Simulated Author's Rebuttal

2 responses · 0 unresolved

We thank the referee for the thoughtful and constructive review. The comments correctly identify that the architecture description remains high-level and that the prototype does not yet provide empirical validation of the zonal properties. We address each point below and indicate planned revisions to strengthen the manuscript without altering its conceptual scope.

read point-by-point responses

Referee: [Architecture description (Abstract and main design section)] The central claim that structuring the platform into the five named zones inherently supports modularity, scalability, and future extensibility lacks any supporting details. No description of zone boundaries, data-exchange protocols, dependency graphs, or isolation mechanisms (e.g., namespaces or API contracts) is provided to show how the zones are actually decoupled.

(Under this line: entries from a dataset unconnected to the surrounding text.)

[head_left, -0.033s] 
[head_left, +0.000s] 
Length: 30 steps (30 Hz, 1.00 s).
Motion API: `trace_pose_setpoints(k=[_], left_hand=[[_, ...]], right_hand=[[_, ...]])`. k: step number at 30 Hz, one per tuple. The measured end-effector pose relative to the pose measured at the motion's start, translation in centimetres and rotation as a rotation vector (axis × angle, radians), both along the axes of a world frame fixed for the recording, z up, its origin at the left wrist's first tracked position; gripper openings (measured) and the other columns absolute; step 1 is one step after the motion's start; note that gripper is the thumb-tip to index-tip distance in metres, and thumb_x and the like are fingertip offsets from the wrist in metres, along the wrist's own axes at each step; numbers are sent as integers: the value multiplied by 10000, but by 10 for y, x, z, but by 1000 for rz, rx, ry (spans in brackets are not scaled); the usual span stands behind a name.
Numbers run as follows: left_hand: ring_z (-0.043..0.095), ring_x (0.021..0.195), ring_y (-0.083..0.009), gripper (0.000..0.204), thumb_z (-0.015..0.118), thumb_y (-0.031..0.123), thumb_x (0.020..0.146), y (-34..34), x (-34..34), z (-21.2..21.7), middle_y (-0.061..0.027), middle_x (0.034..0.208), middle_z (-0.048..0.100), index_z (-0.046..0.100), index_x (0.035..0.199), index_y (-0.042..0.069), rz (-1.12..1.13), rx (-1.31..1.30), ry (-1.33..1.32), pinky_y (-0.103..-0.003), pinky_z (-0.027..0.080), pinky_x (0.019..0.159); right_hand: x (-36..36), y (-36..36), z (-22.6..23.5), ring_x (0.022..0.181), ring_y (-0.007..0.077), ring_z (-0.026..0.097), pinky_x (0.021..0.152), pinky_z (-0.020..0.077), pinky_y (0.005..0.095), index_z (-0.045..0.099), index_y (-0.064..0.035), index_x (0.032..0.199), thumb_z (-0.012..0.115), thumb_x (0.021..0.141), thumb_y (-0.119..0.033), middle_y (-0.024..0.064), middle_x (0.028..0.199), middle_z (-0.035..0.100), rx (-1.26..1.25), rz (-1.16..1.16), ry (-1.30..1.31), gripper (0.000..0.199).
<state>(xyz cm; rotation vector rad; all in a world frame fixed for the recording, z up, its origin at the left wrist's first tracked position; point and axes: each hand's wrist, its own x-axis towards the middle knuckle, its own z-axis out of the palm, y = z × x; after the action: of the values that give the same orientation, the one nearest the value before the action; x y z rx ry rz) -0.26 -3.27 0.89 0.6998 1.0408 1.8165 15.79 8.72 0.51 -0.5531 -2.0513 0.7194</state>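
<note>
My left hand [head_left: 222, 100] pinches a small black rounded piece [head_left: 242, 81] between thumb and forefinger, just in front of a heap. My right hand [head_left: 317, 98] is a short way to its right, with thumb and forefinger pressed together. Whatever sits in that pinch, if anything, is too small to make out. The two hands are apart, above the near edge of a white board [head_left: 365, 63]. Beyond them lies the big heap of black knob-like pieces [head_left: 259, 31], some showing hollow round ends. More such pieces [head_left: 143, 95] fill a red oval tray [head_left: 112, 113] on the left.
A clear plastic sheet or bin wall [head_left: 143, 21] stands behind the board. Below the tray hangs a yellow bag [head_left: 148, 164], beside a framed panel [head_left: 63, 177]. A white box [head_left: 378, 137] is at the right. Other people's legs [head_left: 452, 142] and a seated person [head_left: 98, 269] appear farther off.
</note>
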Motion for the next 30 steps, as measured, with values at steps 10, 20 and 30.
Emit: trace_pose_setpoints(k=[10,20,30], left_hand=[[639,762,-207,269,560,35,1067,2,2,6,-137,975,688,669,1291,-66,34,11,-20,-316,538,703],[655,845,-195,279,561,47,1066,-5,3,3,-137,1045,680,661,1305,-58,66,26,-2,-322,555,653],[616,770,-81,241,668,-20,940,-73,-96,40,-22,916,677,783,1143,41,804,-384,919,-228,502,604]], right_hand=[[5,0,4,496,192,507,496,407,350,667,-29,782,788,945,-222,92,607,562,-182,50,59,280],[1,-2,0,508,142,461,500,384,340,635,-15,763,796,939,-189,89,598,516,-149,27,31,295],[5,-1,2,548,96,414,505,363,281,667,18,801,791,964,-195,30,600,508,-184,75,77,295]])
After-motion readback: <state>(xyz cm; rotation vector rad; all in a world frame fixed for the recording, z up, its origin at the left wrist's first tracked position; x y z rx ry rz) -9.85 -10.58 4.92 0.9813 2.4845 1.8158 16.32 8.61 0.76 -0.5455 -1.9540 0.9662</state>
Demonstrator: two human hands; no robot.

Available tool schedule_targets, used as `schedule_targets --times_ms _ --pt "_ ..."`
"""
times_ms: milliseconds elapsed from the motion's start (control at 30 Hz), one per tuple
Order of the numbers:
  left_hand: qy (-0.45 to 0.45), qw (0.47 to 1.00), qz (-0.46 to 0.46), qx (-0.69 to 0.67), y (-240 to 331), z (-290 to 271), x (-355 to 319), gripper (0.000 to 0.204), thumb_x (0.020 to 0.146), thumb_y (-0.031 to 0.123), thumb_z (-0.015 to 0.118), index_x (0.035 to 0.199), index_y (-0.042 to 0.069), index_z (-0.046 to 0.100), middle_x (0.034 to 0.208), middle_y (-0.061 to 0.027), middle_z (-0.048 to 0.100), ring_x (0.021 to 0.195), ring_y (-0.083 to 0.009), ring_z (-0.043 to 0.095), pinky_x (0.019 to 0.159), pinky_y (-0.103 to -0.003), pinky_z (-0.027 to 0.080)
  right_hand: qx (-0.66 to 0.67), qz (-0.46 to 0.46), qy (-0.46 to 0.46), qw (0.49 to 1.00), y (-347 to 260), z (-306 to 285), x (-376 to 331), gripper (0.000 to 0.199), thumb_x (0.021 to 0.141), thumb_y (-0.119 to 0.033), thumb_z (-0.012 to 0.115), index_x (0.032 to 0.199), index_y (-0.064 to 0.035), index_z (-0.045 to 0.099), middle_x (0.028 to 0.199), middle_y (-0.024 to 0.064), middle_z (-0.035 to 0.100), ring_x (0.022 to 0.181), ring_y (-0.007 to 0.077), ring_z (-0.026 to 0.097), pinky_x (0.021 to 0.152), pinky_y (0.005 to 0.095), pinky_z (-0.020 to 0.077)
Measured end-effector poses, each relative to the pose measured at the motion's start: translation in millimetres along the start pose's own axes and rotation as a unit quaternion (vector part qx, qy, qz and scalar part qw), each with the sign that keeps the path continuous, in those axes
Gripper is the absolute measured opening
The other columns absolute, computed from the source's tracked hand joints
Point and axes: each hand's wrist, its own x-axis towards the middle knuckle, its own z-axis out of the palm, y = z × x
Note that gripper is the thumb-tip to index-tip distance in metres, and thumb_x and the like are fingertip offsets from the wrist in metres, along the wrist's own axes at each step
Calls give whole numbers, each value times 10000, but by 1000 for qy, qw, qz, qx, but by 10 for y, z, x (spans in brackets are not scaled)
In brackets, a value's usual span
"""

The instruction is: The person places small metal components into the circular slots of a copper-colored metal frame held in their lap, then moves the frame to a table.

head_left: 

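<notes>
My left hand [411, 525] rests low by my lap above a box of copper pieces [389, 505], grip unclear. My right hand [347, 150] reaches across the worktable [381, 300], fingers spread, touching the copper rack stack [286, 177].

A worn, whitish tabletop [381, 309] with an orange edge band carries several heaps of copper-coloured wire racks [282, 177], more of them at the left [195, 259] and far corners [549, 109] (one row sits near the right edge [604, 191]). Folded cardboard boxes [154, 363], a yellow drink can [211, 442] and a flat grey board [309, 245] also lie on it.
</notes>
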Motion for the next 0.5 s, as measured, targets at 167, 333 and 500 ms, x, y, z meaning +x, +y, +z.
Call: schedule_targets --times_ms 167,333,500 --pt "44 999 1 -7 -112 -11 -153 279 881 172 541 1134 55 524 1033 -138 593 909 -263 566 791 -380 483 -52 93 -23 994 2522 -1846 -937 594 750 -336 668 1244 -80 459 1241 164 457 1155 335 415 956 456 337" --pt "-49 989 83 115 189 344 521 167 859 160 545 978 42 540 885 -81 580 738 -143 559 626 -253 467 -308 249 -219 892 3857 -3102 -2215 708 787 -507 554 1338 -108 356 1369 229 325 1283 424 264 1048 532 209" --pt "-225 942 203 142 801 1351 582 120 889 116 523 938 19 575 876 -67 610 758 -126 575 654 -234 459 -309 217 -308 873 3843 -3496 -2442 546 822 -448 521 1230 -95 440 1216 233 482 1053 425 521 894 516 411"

Authors: We agree that the current presentation of the zonal architecture is primarily descriptive and does not include explicit specifications of boundaries, protocols, or isolation mechanisms. The five zones are derived from standard cyber-range design patterns, with functional separation intended to enable modularity, but the manuscript does not elaborate the interfaces or dependency relations. In revision we will add a dedicated subsection that defines zone boundaries, outlines example data-exchange mechanisms (such as event-driven APIs between the monitoring and management zones), and describes isolation approaches (e.g., network namespaces and container boundaries) as realized in the prototype. This addition will directly support the claims of modularity and extensibility. revision: yes
Referee: [Prototype section] The prototype implements only the scenario generation/storage/retrieval/instantiation workflow and does not instantiate, test, or measure any of the claimed zonal properties such as modularity or scalability, leaving the practical effectiveness of the architecture untested.

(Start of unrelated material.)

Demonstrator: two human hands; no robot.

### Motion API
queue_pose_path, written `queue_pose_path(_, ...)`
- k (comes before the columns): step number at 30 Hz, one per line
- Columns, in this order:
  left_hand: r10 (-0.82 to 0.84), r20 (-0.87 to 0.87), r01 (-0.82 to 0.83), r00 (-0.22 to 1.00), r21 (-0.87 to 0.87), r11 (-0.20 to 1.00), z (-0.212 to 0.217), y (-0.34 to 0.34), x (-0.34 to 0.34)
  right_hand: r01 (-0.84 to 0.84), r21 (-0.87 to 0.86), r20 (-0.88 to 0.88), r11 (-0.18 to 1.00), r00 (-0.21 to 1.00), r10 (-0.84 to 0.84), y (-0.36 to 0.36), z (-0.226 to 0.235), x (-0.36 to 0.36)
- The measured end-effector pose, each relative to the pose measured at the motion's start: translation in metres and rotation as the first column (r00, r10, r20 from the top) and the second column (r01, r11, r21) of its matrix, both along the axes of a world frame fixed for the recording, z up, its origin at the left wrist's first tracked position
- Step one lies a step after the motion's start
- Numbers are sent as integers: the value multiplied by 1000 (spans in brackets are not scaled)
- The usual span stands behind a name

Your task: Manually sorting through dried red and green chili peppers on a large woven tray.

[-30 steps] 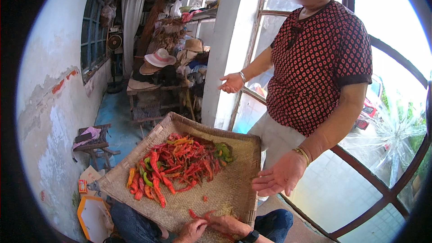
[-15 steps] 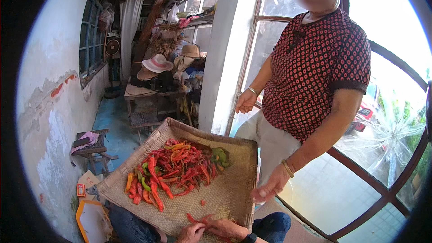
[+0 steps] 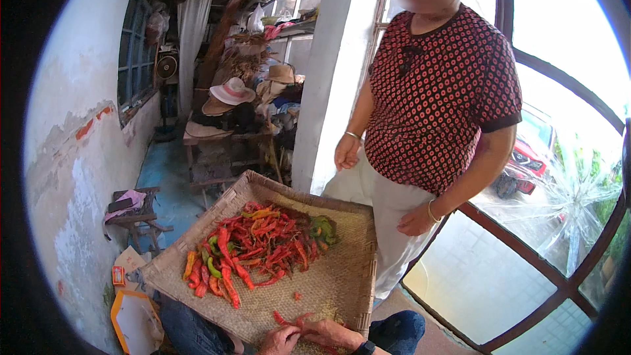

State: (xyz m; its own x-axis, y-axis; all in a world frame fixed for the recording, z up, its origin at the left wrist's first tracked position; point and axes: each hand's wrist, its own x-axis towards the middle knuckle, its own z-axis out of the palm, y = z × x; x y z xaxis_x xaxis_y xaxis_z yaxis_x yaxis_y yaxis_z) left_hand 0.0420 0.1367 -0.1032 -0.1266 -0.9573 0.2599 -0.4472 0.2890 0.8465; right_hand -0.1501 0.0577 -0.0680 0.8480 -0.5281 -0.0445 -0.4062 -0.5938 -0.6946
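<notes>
Two hands, left hand and right hand, pinching one red chili (woven tray near edge).

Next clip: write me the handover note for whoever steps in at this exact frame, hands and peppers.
Left hand and right hand meet at the near edge of the woven tray, pinching one red chili between them. Main chili pile, red with some orange and green, lies mid-tray, apart from the hands. A standing person is beside the tray, not touching it. Nearly all the pile lies unhandled.
</notes>
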Motion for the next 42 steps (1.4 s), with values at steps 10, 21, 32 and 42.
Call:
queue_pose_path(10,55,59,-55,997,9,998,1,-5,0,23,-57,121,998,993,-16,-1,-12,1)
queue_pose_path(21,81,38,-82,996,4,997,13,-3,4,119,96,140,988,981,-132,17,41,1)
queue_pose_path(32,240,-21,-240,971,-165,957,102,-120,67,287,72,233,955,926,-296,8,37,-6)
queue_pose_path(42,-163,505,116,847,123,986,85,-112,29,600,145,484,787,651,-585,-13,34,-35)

Authors: The prototype is explicitly positioned as an initial realization that covers only the scenario lifecycle workflow. It therefore does not yet exercise or measure the full set of zonal properties. We will revise the prototype section to map the implemented components explicitly to the five zones and to include a forward-looking discussion of how the architecture supports future modularity and scalability testing (for example, by adding isolated zone instances). A complete empirical evaluation of all properties lies beyond the current scope and will be noted as planned future work. revision: partial

Circularity Check

0 steps flagged

No circularity: zonal architecture claim is a direct design assertion, not a reduction to inputs

full rationale

The paper grounds its Wi-Fi CR architecture in established external CR design principles and simply partitions the system into five named zones (core infrastructure, learning management and support, monitoring, management, access-control), then states that this structure supports modularity, scalability, and extensibility. No equations, fitted parameters, self-citations, or prior-author uniqueness theorems appear in the derivation; the claim follows from the definitional act of zoning without any loop back to the same inputs or hidden ansatz. The prototype implements only scenario generation/storage/retrieval/instantiation independently of the zonal properties. This is a self-contained conceptual proposal with no load-bearing circular steps.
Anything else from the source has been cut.